Time for young (and old) pilots’ fancies to turn skyward with 30+ sport planes

What a great time to be a pilot! The economy gains traction, Big Tin (Cessna and Piper) flexes its muscles as more Skycatchers and PiperSports find homes across America, and new S-LSA—111 models as we go to press—continue to come on line. Meanwhile, flight schools draw new students with their growing LSA fleets. Longtime market leaders (Flight Design, Legend Cub, CubCrafters, Tecnam, Remos) continue to bedevil the competition as anticipated newcomers slice the pie ever thinner...it’s a buyer’s market!

LSA’s safety record continues to be strong; even though the ASTM consensus-certification process, made legal in 2004 with the Sport Pilot Rule, was a leap of faith for FAA, it seems to be working out. Optimism over light sport’s long-term prospects remains downright heroic. Even with the really tough times of the “Money Meltdown,” most producers, domestic and abroad, have managed to stay in the game.
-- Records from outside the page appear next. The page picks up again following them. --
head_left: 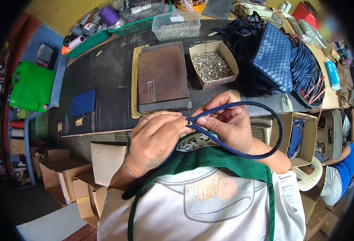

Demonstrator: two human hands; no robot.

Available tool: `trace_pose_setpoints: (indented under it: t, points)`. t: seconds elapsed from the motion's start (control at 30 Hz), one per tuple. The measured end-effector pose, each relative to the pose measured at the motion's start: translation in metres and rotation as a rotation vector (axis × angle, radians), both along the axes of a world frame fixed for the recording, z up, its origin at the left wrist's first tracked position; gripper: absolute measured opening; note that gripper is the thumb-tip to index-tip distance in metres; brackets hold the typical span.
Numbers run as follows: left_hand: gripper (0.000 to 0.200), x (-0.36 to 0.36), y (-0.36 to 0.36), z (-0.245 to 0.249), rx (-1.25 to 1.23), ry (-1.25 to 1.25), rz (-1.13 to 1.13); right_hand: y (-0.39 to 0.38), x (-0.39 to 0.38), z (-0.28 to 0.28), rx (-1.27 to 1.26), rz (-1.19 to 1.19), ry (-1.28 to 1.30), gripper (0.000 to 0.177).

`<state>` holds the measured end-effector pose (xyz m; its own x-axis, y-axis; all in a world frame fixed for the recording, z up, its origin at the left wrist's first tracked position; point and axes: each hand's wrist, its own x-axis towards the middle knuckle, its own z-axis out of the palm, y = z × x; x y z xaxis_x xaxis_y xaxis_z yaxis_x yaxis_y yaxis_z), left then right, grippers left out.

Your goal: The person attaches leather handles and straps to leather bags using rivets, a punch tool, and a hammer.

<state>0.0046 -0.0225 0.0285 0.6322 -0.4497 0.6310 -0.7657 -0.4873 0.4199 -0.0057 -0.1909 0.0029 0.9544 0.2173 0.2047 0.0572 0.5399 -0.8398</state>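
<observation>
A narrow navy blue strap forms a large loop over my right forearm. My left hand is closed, pinching the strap where its two sides come together. From the other side, my right hand grips the same spot between thumb and fingers. A small shiny metal piece shows between my fingertips; its exact shape is too small to tell. Part of the strap runs down behind my left hand and is hidden there.
On the black table lie a brown board, a box of small metal pieces, a clear tub, a blue woven patch and a blue woven bag. Cardboard boxes stand below left. Another person is at right.
</observation>
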Motion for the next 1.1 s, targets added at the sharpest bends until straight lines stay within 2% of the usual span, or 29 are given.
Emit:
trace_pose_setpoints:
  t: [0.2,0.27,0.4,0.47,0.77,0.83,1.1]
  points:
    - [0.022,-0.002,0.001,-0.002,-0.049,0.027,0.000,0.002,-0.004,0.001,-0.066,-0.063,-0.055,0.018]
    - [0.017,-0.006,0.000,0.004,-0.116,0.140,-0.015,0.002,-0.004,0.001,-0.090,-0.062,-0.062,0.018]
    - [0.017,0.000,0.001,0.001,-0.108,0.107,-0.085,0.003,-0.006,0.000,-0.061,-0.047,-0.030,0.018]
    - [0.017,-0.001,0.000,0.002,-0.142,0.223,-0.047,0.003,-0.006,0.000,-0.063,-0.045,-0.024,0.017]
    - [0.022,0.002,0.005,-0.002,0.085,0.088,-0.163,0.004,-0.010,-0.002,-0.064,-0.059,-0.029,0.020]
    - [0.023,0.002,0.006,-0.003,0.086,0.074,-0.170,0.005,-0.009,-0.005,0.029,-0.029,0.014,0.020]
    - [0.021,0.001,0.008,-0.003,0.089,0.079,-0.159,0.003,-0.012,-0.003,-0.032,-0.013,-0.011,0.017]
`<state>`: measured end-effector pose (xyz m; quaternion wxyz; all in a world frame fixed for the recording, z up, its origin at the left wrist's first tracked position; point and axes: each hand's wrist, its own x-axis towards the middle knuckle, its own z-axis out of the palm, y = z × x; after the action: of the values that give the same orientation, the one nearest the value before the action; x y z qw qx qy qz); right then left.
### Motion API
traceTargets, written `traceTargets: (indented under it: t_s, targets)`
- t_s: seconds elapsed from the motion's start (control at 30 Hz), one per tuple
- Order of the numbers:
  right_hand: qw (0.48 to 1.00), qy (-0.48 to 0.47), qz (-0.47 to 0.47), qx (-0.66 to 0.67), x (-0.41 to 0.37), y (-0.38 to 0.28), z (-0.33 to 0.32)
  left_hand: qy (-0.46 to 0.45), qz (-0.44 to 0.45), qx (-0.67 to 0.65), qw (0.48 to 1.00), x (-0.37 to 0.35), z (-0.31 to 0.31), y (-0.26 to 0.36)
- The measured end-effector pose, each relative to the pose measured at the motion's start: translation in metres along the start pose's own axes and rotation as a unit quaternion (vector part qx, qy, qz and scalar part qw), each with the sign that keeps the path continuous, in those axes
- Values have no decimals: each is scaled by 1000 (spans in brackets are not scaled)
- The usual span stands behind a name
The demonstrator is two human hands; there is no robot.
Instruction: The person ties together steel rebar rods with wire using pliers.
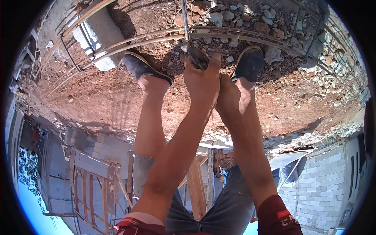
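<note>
My left hand (201, 80) is closed around a dark metal hand tool, which looks like pincers (198, 58). Its tip meets the crossing of an upright rebar (185, 19) and a long curved rebar (156, 38). Pressed against the left wrist, my right hand (229, 92) is curled into a fist. What lies inside its fingers is hidden. Both hands are low, between my two dark shoes, the left shoe (143, 66) and the right shoe (249, 63).
A pale concrete block (100, 37) lies under the rebar cage at upper left. Broken stones (270, 27) cover the reddish soil (188, 105). Bent stirrups (72, 55) join the bars. Behind my legs are a block wall (317, 188) and timber framing (90, 188).
</note>
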<state>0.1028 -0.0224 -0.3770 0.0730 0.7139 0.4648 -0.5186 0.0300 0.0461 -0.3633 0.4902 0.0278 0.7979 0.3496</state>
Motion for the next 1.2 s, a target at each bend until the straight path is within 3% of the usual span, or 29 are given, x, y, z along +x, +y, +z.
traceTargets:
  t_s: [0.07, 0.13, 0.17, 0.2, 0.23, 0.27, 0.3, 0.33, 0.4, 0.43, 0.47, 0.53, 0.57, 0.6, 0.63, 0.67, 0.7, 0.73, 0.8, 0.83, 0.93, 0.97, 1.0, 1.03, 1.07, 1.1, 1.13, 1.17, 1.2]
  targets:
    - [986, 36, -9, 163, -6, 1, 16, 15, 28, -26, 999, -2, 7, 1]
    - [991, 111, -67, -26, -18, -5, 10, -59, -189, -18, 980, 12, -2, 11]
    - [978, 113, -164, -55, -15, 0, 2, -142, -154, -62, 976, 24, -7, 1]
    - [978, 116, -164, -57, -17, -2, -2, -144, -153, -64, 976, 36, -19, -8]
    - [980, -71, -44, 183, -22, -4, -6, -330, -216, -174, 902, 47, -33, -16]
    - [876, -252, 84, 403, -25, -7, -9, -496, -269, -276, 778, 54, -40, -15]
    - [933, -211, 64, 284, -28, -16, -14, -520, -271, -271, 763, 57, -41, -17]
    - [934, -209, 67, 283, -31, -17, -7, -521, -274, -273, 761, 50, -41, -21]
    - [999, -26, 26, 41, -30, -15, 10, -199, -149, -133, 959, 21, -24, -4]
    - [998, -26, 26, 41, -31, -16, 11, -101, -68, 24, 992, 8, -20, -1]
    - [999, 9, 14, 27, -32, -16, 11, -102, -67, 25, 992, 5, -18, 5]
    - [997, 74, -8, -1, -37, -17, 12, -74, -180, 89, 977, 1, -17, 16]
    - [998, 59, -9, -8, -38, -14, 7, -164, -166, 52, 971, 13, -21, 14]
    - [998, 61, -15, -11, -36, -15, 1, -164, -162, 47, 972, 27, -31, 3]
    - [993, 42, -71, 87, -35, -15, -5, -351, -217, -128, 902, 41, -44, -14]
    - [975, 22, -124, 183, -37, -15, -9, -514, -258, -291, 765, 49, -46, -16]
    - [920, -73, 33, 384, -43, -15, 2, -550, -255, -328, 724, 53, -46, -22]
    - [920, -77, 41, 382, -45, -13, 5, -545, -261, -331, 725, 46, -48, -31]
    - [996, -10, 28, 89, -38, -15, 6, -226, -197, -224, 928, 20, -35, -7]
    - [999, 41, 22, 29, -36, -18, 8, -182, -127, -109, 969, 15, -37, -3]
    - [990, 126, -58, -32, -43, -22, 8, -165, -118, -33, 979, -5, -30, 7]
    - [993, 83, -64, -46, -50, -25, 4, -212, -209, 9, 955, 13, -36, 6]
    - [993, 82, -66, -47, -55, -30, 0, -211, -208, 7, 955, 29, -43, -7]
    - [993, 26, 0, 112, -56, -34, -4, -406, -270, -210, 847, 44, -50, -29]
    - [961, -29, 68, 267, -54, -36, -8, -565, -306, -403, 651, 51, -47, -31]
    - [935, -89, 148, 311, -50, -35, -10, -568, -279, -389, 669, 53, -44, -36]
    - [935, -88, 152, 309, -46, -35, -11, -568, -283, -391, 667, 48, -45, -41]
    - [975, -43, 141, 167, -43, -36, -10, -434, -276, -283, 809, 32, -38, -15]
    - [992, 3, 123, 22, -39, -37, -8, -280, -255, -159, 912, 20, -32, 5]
That means your decision process is tougher than ever, as proven designs continue to be refined and exciting new ships enter the market.

LSA, once the hope of low-cost flying, have escalated dramatically in price. Still, shared-ownership organizations like LetsFly and Aircraft Partnership Association will match determined-to-own pilots with like-minded buyers and even handle financing, maintenance and hangaring—for one monthly payment! Rentals are more common, too, as LSA expand fleets nationwide.
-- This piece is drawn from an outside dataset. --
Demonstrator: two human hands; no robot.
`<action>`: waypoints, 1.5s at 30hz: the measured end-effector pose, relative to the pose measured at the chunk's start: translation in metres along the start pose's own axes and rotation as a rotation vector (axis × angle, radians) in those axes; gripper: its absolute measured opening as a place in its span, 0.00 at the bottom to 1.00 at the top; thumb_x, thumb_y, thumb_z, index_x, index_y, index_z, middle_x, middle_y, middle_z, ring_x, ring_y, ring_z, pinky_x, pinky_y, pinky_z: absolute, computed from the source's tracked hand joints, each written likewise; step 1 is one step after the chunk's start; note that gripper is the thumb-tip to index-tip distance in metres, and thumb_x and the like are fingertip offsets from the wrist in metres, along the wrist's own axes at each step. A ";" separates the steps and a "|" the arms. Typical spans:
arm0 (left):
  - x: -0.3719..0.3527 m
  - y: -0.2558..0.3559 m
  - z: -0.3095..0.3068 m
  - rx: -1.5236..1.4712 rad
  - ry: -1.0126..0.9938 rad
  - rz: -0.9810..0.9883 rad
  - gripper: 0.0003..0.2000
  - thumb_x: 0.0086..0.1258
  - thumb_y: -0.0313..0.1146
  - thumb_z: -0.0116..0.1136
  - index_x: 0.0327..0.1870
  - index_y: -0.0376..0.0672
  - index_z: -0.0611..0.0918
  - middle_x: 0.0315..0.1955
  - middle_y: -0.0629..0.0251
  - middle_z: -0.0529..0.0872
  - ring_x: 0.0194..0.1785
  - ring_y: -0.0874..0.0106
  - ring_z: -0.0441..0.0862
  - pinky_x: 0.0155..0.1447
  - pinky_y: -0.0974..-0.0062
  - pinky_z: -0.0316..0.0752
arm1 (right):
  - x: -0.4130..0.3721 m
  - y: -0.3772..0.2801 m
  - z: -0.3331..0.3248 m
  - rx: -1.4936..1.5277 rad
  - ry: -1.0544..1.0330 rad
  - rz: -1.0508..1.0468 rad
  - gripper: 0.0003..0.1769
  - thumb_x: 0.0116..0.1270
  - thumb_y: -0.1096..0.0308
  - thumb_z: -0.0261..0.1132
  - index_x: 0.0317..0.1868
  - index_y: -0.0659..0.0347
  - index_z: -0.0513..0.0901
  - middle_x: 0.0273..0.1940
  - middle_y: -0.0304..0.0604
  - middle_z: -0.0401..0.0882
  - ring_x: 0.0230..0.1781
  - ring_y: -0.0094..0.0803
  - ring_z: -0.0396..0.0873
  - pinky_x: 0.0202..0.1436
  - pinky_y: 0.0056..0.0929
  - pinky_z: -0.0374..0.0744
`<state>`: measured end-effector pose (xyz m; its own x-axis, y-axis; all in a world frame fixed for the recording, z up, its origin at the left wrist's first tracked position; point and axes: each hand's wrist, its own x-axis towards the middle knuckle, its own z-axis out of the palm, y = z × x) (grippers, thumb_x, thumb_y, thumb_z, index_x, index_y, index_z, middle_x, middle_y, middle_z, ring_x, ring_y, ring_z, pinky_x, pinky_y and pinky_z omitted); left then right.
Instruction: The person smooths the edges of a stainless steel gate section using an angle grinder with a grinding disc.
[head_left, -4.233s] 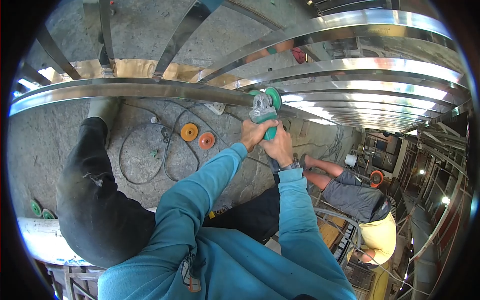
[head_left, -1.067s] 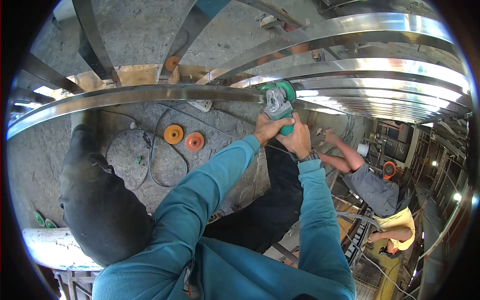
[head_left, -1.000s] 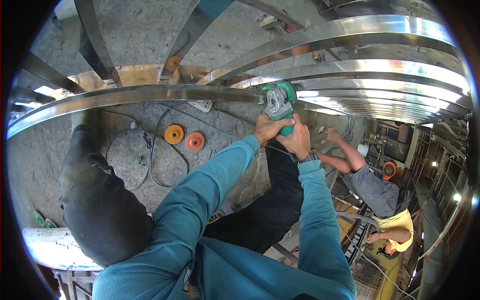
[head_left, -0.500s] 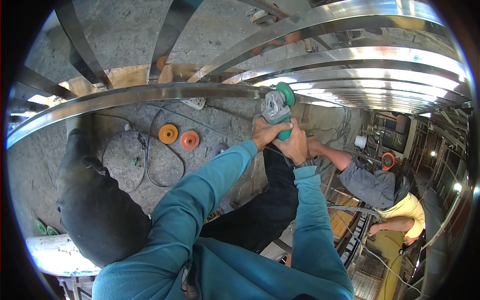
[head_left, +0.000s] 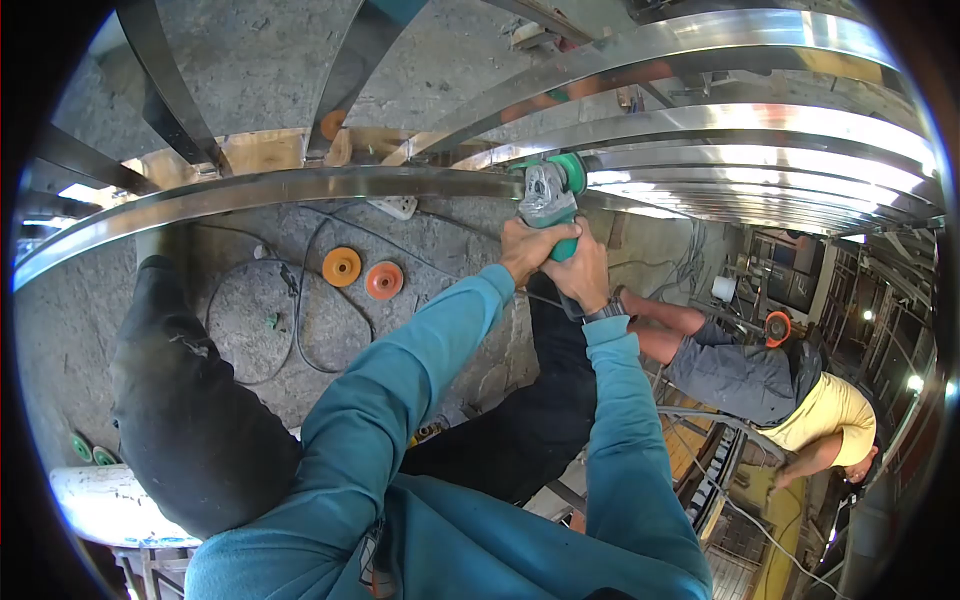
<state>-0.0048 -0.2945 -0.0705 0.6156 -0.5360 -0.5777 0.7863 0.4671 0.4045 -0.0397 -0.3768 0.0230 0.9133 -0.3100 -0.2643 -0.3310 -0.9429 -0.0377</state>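
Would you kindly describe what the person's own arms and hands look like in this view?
Both arms are covered by long teal sleeves of soft, creased fabric. The left sleeve and the right sleeve end in plain cuffs at the wrists. The left hand and the right hand are bare, without gloves. A dark wristwatch sits on the right wrist, between cuff and hand.
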 end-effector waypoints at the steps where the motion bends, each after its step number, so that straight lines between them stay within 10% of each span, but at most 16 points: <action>1: -0.001 0.002 0.000 0.011 0.011 -0.006 0.29 0.44 0.41 0.84 0.47 0.32 0.88 0.43 0.54 0.91 0.44 0.68 0.89 0.50 0.69 0.83 | 0.001 -0.001 0.000 -0.002 -0.004 0.012 0.42 0.45 0.57 0.80 0.60 0.58 0.71 0.37 0.65 0.85 0.40 0.66 0.83 0.42 0.58 0.81; 45: -0.013 0.015 -0.005 0.006 -0.100 -0.043 0.29 0.54 0.42 0.81 0.53 0.33 0.85 0.49 0.56 0.88 0.50 0.67 0.86 0.55 0.69 0.81 | -0.005 -0.013 -0.003 0.090 0.003 0.054 0.38 0.46 0.59 0.78 0.59 0.59 0.74 0.39 0.65 0.85 0.42 0.66 0.83 0.46 0.57 0.81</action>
<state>-0.0012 -0.2772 -0.0605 0.5828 -0.6237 -0.5209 0.8125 0.4376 0.3851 -0.0395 -0.3632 0.0275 0.8941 -0.3607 -0.2654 -0.3999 -0.9099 -0.1102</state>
Enough preflight: Let’s call “Clear!” and crank ’er up to survey the bountiful choices of light-sport flying. We’ll start with the FAA registration list rankings (and thanks to Jan Fridrich, who compiles it for www.bydanjohnson.com). Note that the top 20 models account for more than 85% of the entire sales to date.

Flight Design
Still top dog, this all-carbon-fiber, top-performing, German-made CTLS shows no signs of slacking the pace, with well over 300 U.S. registrations. FD’s all-metal MC, a docile, super-roomy, easy-repair trainer, targets flight schools. New additions: a gorgeous float package for the CT and a solid nationwide network with 40 service centers. Full “glass” EFIS instrument options abound, including Dynon Skyview and Garmin G3X panels. Price: $139,800 (CTLS); $119,980 (CTLS Lite); $118,083 (MC).

American Legend
Nipping at Flight Design’s heels, top U.S. manufacturer American Legend taps the enduring faith in the original Piper Cub J3 design with its Legend Cub, a top-notch rendition with Super Cub-like upgrades, including Continental O-200 (100 hp) or Jabiru 3300A (120 hp) power options. The fleet also includes the AmphibCub (float equipped), Classic J3 and Texas Star E-LSA kit models. Tons of options: composite prop, Dynon, Garmin and TruTrak glass. Price: $117,895 (Cub, open cowl); $159,000 (AmphibCub); $97,895 (Classic J3).